### [WHAT NEEDS TO BE DONE]
The complete listing should be restated word for word.

### [DATA BELOW]
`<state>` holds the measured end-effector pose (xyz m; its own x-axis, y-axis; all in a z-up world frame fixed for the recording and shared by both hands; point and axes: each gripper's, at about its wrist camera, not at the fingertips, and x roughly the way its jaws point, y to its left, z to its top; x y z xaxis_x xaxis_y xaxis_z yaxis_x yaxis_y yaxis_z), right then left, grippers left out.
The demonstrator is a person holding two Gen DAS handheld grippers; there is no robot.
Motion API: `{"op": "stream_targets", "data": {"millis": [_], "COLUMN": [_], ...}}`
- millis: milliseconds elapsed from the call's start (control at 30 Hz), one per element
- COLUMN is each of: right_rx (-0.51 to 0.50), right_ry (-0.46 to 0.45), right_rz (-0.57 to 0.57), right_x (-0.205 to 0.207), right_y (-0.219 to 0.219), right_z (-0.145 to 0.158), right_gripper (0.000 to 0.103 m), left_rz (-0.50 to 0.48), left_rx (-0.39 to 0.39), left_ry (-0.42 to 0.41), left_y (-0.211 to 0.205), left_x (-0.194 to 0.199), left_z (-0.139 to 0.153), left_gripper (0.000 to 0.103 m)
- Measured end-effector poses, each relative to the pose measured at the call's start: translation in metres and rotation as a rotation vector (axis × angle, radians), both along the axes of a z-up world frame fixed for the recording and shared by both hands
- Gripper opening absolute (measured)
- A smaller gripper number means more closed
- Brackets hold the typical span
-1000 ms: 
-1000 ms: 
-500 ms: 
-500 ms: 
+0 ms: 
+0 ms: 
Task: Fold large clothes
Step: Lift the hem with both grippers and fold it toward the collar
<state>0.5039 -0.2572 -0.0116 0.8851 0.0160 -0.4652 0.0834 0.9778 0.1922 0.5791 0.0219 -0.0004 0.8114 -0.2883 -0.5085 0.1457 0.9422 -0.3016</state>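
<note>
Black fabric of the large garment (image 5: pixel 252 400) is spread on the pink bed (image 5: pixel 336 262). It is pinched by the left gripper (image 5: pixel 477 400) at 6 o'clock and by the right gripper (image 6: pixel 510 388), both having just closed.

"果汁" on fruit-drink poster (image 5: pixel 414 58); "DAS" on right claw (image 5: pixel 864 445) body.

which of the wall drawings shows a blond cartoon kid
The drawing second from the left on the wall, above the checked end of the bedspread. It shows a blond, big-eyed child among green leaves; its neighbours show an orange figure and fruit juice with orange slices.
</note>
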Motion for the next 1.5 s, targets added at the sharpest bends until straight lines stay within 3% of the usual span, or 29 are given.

### [RESPONSE FOR THIS EXERCISE]
`<state>` holds the measured end-effector pose (xyz m; its own x-axis, y-axis; all in a z-up world frame fixed for the recording and shared by both hands; point and axes: each gripper's, at about its wrist camera, not at the fingertips, and x roughly the way its jaws point, y to its left, z to its top; x y z xaxis_x xaxis_y xaxis_z yaxis_x yaxis_y yaxis_z), right then left, grippers left out.
The demonstrator is a person holding two Gen DAS handheld grippers; there is no robot.
Motion API: `{"op": "stream_targets", "data": {"millis": [_], "COLUMN": [_], ...}}`
- millis: milliseconds elapsed from the call's start (control at 30 Hz), one per element
- COLUMN is each of: right_rx (-0.51 to 0.50), right_ry (-0.46 to 0.45), right_rz (-0.57 to 0.57), right_x (-0.205 to 0.207), right_y (-0.219 to 0.219), right_z (-0.145 to 0.158), right_gripper (0.000 to 0.103 m), left_rz (-0.50 to 0.48), left_rx (-0.39 to 0.39), left_ry (-0.42 to 0.41), left_y (-0.211 to 0.205), left_x (-0.194 to 0.199), left_z (-0.139 to 0.153), left_gripper (0.000 to 0.103 m)
- Measured end-effector poses, each relative to the pose measured at the call's start: translation in metres and rotation as a rotation vector (axis × angle, radians), both along the axes of a z-up world frame fixed for the recording and shared by both hands
- Gripper opening absolute (measured)
- A smaller gripper number means more closed
- Brackets hold the typical span
-1000 ms: 
-1000 ms: 
-500 ms: 
-500 ms: 
+0 ms: 
+0 ms: 
Task: Fold large clothes
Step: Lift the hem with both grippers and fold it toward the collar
<state>0.5039 -0.2572 -0.0116 0.8851 0.0160 -0.4652 0.0834 0.9778 0.1922 0.5791 0.0219 -0.0004 0.8114 -0.2883 -0.5085 0.1457 0.9422 -0.3016</state>
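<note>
Black fabric of the large garment (image 5: pixel 252 400) is spread on the pink bed (image 5: pixel 336 262). It is pinched by the left gripper (image 5: pixel 477 400) at 6 o'clock and by the right gripper (image 6: pixel 510 388), both having just closed.

"果汁" on fruit-drink poster (image 5: pixel 414 58); "DAS" on right claw (image 5: pixel 864 445) body.

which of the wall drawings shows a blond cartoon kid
The drawing second from the left on the wall, above the checked end of the bedspread. It shows a blond, big-eyed child among green leaves; its neighbours show an orange figure and fruit juice with orange slices.
</note>
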Motion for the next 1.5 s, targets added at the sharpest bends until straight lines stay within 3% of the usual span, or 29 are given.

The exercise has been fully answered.